**TASK BRIEF:**
A faithful, word-for-word transcription of all the data is what is needed.

(Source records)
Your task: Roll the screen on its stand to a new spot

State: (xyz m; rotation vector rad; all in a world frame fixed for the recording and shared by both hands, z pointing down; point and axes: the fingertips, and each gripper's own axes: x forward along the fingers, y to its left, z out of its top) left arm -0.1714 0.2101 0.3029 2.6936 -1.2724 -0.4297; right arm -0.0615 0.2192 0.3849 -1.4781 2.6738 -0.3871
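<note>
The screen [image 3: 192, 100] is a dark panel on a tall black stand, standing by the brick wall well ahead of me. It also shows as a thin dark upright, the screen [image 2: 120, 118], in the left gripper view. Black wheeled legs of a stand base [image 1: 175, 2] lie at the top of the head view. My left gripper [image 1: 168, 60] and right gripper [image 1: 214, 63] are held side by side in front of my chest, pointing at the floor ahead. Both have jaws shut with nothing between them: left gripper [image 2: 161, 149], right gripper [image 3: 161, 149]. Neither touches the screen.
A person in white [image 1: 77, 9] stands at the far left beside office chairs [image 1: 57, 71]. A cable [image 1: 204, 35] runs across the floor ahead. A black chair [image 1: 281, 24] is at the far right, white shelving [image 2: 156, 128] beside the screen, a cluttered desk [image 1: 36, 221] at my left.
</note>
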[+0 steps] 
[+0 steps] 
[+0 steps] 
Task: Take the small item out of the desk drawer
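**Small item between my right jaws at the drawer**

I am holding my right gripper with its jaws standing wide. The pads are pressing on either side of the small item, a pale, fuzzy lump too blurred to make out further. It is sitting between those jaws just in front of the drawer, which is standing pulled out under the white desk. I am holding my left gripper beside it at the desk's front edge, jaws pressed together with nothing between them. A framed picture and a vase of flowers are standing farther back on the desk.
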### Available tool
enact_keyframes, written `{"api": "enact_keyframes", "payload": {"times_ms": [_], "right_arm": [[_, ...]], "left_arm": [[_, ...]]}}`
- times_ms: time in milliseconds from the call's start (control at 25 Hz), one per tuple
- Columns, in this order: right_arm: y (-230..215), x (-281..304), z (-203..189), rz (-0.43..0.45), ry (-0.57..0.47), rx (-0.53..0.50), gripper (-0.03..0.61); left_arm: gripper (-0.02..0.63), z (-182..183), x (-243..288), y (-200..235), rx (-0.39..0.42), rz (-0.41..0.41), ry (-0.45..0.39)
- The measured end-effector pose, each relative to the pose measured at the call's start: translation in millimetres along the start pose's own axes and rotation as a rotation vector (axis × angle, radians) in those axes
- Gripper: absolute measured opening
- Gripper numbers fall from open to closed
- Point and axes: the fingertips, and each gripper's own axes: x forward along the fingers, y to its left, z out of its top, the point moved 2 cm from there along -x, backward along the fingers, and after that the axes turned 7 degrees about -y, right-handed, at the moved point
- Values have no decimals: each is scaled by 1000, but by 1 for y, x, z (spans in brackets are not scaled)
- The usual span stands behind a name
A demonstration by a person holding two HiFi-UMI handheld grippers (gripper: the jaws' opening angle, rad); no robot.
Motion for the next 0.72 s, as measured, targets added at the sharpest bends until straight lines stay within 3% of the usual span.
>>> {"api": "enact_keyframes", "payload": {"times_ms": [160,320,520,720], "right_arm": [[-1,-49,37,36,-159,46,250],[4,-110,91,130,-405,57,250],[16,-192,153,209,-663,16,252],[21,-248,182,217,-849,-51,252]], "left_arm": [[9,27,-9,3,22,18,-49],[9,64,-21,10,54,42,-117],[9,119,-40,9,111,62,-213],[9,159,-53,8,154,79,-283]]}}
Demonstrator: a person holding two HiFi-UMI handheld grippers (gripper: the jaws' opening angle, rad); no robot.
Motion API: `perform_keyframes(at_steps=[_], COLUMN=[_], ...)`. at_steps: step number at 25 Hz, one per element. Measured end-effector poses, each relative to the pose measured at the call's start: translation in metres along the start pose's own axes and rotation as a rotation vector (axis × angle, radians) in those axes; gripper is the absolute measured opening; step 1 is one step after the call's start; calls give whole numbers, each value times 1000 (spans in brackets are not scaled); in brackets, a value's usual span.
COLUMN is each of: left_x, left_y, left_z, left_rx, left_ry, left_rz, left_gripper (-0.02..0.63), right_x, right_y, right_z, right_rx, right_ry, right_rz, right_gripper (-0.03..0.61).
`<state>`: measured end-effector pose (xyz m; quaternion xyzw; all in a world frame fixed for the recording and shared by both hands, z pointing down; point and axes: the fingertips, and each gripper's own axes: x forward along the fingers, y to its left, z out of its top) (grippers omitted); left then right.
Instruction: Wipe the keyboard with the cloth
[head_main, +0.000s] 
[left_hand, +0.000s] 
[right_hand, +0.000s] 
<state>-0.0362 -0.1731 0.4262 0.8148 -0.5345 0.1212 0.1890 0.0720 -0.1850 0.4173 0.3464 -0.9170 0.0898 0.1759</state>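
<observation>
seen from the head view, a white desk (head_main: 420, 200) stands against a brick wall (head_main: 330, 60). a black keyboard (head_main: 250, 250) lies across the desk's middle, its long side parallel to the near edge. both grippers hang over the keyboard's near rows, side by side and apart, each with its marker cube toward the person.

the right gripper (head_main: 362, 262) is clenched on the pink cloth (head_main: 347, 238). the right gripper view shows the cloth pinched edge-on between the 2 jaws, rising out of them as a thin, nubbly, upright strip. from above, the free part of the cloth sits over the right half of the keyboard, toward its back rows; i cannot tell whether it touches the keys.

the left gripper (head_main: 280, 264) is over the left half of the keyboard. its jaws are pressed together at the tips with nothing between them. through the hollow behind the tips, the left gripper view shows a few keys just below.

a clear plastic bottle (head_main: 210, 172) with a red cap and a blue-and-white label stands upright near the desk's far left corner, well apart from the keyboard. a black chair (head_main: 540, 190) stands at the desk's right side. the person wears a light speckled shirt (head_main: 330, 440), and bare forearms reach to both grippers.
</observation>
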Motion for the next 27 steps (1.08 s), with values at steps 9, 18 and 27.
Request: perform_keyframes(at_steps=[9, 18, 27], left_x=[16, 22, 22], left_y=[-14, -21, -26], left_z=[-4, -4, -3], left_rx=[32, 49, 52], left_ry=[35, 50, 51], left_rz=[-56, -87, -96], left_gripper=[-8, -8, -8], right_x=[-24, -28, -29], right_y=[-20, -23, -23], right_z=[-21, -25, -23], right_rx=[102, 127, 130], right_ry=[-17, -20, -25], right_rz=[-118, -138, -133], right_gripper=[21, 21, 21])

**ANSWER TO THIS EXERCISE:**
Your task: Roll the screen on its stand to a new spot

State: (xyz m; rotation vector rad; all in a world frame fixed for the recording and shared by both hands, z pointing down; point and axes: the fingertips, and each gripper's own axes: x forward along the fingers, y to its left, z out of its top) left arm -0.1714 0.2101 0.3029 2.6936 -1.2724 -0.4297; right arm -0.0615 0.2192 0.3849 -1.4781 2.6738 -0.3871
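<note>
The screen [image 3: 192, 100] is a dark panel on a tall black stand, standing by the brick wall well ahead of me. It also shows as a thin dark upright, the screen [image 2: 120, 118], in the left gripper view. Black wheeled legs of a stand base [image 1: 175, 2] lie at the top of the head view. My left gripper [image 1: 168, 60] and right gripper [image 1: 214, 63] are held side by side in front of my chest, pointing at the floor ahead. Both have jaws shut with nothing between them: left gripper [image 2: 161, 149], right gripper [image 3: 161, 149]. Neither touches the screen.
A person in white [image 1: 77, 9] stands at the far left beside office chairs [image 1: 57, 71]. A cable [image 1: 204, 35] runs across the floor ahead. A black chair [image 1: 281, 24] is at the far right, white shelving [image 2: 156, 128] beside the screen, a cluttered desk [image 1: 36, 221] at my left.
</note>
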[+0 steps] 
[+0 steps] 
[+0 steps] 
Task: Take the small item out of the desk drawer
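**Small item between my right jaws at the drawer**

I am holding my right gripper with its jaws standing wide. The pads are pressing on either side of the small item, a pale, fuzzy lump too blurred to make out further. It is sitting between those jaws just in front of the drawer, which is standing pulled out under the white desk. I am holding my left gripper beside it at the desk's front edge, jaws pressed together with nothing between them. A framed picture and a vase of flowers are standing farther back on the desk.
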### Available tool
enact_keyframes, written `{"api": "enact_keyframes", "payload": {"times_ms": [_], "right_arm": [[_, ...]], "left_arm": [[_, ...]]}}`
- times_ms: time in milliseconds from the call's start (control at 25 Hz), one per tuple
- Columns, in this order: right_arm: y (-230..215), x (-281..304), z (-203..189), rz (-0.43..0.45), ry (-0.57..0.47), rx (-0.53..0.50), gripper (-0.03..0.61); left_arm: gripper (-0.02..0.63), z (-182..183), x (-243..288), y (-200..235), rx (-0.39..0.42), rz (-0.41..0.41), ry (-0.45..0.39)
- The measured end-effector pose, each relative to the pose measured at the call's start: translation in millimetres along the start pose's own axes and rotation as a rotation vector (axis × angle, radians) in those axes
- Gripper: absolute measured opening
- Gripper numbers fall from open to closed
- Point and axes: the fingertips, and each gripper's own axes: x forward along the fingers, y to its left, z out of its top, the point moved 2 cm from there along -x, backward along the fingers, and after that the axes turned 7 degrees about -y, right-handed, at the moved point
- Values have no decimals: each is scaled by 1000, but by 1 for y, x, z (spans in brackets are not scaled)
- The usual span stands behind a name
A demonstration by a person holding two HiFi-UMI handheld grippers (gripper: the jaws' opening angle, rad); no robot.
Motion for the next 0.72 s, as measured, targets added at the sharpest bends until straight lines stay within 3% of the usual span.
>>> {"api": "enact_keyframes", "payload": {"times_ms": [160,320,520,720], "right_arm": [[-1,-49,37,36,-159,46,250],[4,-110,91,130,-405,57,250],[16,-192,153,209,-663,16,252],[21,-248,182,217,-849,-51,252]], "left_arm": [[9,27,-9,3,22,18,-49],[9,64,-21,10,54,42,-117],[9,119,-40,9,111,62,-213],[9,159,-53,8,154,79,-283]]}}
Demonstrator: a person holding two HiFi-UMI handheld grippers (gripper: the jaws' opening angle, rad); no robot.
Motion API: `perform_keyframes(at_steps=[_], COLUMN=[_], ...)`. at_steps: step number at 25 Hz, one per element. Measured end-effector poses, each relative to the pose measured at the call's start: translation in metres along the start pose's own axes and rotation as a rotation vector (axis × angle, radians) in those axes; gripper is the absolute measured opening; step 1 is one step after the call's start; calls give whole numbers, each value times 1000 (spans in brackets are not scaled); in brackets, a value's usual span.
COLUMN is each of: left_x, left_y, left_z, left_rx, left_ry, left_rz, left_gripper (-0.02..0.63), right_x, right_y, right_z, right_rx, right_ry, right_rz, right_gripper (-0.03..0.61).
`<state>`: measured end-effector pose (xyz m; quaternion xyzw; all in a world frame fixed for the recording and shared by both hands, z pointing down; point and axes: the fingertips, and each gripper's own axes: x forward along the fingers, y to its left, z out of its top) (grippers omitted); left then right.
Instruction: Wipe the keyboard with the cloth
[head_main, +0.000s] 
[left_hand, +0.000s] 
[right_hand, +0.000s] 
<state>-0.0362 -0.1731 0.4262 0.8148 -0.5345 0.1212 0.1890 0.0720 -0.1850 0.4173 0.3464 -0.9170 0.0898 0.1759</state>
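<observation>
seen from the head view, a white desk (head_main: 420, 200) stands against a brick wall (head_main: 330, 60). a black keyboard (head_main: 250, 250) lies across the desk's middle, its long side parallel to the near edge. both grippers hang over the keyboard's near rows, side by side and apart, each with its marker cube toward the person.

the right gripper (head_main: 362, 262) is clenched on the pink cloth (head_main: 347, 238). the right gripper view shows the cloth pinched edge-on between the 2 jaws, rising out of them as a thin, nubbly, upright strip. from above, the free part of the cloth sits over the right half of the keyboard, toward its back rows; i cannot tell whether it touches the keys.

the left gripper (head_main: 280, 264) is over the left half of the keyboard. its jaws are pressed together at the tips with nothing between them. through the hollow behind the tips, the left gripper view shows a few keys just below.

a clear plastic bottle (head_main: 210, 172) with a red cap and a blue-and-white label stands upright near the desk's far left corner, well apart from the keyboard. a black chair (head_main: 540, 190) stands at the desk's right side. the person wears a light speckled shirt (head_main: 330, 440), and bare forearms reach to both grippers.
</observation>
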Motion for the next 27 steps (1.08 s), with values at steps 9, 18 and 27.
Request: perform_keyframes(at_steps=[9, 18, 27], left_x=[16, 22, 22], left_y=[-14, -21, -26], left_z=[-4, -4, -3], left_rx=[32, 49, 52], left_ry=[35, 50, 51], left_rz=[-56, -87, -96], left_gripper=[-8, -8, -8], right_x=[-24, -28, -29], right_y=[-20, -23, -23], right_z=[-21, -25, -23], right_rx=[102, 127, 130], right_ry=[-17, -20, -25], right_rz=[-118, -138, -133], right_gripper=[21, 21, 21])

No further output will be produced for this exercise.